##### SOURCE DATA #####

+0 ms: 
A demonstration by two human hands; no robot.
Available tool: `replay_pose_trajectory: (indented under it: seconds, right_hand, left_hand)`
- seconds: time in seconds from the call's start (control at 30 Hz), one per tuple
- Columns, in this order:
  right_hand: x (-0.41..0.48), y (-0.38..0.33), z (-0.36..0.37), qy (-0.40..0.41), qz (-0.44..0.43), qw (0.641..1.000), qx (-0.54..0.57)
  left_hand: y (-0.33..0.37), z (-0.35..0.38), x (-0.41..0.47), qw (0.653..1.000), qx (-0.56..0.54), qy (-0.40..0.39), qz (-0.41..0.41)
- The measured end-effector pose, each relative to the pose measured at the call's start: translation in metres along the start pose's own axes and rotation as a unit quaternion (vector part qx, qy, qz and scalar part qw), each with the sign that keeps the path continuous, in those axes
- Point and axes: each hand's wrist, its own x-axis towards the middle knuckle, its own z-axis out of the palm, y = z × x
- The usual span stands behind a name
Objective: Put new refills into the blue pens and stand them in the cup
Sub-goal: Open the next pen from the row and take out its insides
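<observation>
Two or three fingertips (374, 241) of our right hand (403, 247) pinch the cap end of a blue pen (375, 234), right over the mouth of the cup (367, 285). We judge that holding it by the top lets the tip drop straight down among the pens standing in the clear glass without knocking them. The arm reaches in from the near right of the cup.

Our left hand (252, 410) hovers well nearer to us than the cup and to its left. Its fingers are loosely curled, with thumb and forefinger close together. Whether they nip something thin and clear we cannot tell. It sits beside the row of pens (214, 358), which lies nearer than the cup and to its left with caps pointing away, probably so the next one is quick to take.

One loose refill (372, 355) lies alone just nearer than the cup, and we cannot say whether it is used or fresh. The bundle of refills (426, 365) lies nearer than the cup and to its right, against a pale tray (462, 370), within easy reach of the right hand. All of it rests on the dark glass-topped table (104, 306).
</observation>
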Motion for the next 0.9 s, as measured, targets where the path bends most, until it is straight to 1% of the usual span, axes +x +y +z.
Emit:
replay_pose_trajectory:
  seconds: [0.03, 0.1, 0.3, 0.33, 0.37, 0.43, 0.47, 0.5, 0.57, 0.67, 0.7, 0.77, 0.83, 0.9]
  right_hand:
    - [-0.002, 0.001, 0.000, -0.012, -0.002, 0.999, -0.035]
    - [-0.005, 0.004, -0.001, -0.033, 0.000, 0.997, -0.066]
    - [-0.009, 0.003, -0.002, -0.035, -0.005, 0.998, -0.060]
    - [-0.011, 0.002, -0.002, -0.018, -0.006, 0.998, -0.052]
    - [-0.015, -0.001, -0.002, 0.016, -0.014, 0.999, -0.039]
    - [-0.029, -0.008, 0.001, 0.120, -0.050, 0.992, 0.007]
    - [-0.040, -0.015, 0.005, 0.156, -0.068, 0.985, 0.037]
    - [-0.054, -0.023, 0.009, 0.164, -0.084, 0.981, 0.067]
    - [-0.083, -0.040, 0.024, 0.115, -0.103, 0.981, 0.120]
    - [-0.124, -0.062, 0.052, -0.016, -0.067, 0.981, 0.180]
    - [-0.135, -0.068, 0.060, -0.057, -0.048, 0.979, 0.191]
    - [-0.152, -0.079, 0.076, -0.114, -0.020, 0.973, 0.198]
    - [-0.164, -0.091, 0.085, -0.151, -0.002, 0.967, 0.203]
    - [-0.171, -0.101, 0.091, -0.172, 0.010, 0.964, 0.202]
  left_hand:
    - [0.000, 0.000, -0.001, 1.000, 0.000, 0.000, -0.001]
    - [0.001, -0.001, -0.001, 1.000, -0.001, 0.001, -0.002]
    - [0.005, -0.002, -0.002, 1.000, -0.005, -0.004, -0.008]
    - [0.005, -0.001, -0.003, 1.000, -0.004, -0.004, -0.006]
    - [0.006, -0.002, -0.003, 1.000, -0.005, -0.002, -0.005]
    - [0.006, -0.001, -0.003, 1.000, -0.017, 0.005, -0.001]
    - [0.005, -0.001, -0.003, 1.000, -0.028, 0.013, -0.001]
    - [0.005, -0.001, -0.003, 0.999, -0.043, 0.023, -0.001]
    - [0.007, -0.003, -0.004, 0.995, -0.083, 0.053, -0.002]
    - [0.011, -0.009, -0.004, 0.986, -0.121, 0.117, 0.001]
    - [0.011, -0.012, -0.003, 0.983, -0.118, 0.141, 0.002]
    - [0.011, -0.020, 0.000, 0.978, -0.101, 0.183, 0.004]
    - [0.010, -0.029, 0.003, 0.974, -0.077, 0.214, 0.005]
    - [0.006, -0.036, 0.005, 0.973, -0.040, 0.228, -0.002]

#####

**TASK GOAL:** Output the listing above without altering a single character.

**TASK SOLUTION:**
+0 ms: 
A demonstration by two human hands; no robot.
Available tool: `replay_pose_trajectory: (indented under it: seconds, right_hand, left_hand)`
- seconds: time in seconds from the call's start (control at 30 Hz), one per tuple
- Columns, in this order:
  right_hand: x (-0.41..0.48), y (-0.38..0.33), z (-0.36..0.37), qy (-0.40..0.41), qz (-0.44..0.43), qw (0.641..1.000), qx (-0.54..0.57)
  left_hand: y (-0.33..0.37), z (-0.35..0.38), x (-0.41..0.47), qw (0.653..1.000), qx (-0.56..0.54), qy (-0.40..0.39), qz (-0.41..0.41)
- The measured end-effector pose, each relative to the pose measured at the call's start: translation in metres along the start pose's own axes and rotation as a unit quaternion (vector part qx, qy, qz and scalar part qw), each with the sign that keeps the path continuous, in those axes
- Point and axes: each hand's wrist, its own x-axis towards the middle knuckle, its own z-axis out of the palm, y = z × x
- The usual span stands behind a name
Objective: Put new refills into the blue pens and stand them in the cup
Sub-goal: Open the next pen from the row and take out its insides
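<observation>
Two or three fingertips (374, 241) of our right hand (403, 247) pinch the cap end of a blue pen (375, 234), right over the mouth of the cup (367, 285). We judge that holding it by the top lets the tip drop straight down among the pens standing in the clear glass without knocking them. The arm reaches in from the near right of the cup.

Our left hand (252, 410) hovers well nearer to us than the cup and to its left. Its fingers are loosely curled, with thumb and forefinger close together. Whether they nip something thin and clear we cannot tell. It sits beside the row of pens (214, 358), which lies nearer than the cup and to its left with caps pointing away, probably so the next one is quick to take.

One loose refill (372, 355) lies alone just nearer than the cup, and we cannot say whether it is used or fresh. The bundle of refills (426, 365) lies nearer than the cup and to its right, against a pale tray (462, 370), within easy reach of the right hand. All of it rests on the dark glass-topped table (104, 306).
</observation>
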Motion for the next 0.9 s, as measured, targets where the path bends most, until it is straight to 1% of the usual span, axes +x +y +z.
Emit:
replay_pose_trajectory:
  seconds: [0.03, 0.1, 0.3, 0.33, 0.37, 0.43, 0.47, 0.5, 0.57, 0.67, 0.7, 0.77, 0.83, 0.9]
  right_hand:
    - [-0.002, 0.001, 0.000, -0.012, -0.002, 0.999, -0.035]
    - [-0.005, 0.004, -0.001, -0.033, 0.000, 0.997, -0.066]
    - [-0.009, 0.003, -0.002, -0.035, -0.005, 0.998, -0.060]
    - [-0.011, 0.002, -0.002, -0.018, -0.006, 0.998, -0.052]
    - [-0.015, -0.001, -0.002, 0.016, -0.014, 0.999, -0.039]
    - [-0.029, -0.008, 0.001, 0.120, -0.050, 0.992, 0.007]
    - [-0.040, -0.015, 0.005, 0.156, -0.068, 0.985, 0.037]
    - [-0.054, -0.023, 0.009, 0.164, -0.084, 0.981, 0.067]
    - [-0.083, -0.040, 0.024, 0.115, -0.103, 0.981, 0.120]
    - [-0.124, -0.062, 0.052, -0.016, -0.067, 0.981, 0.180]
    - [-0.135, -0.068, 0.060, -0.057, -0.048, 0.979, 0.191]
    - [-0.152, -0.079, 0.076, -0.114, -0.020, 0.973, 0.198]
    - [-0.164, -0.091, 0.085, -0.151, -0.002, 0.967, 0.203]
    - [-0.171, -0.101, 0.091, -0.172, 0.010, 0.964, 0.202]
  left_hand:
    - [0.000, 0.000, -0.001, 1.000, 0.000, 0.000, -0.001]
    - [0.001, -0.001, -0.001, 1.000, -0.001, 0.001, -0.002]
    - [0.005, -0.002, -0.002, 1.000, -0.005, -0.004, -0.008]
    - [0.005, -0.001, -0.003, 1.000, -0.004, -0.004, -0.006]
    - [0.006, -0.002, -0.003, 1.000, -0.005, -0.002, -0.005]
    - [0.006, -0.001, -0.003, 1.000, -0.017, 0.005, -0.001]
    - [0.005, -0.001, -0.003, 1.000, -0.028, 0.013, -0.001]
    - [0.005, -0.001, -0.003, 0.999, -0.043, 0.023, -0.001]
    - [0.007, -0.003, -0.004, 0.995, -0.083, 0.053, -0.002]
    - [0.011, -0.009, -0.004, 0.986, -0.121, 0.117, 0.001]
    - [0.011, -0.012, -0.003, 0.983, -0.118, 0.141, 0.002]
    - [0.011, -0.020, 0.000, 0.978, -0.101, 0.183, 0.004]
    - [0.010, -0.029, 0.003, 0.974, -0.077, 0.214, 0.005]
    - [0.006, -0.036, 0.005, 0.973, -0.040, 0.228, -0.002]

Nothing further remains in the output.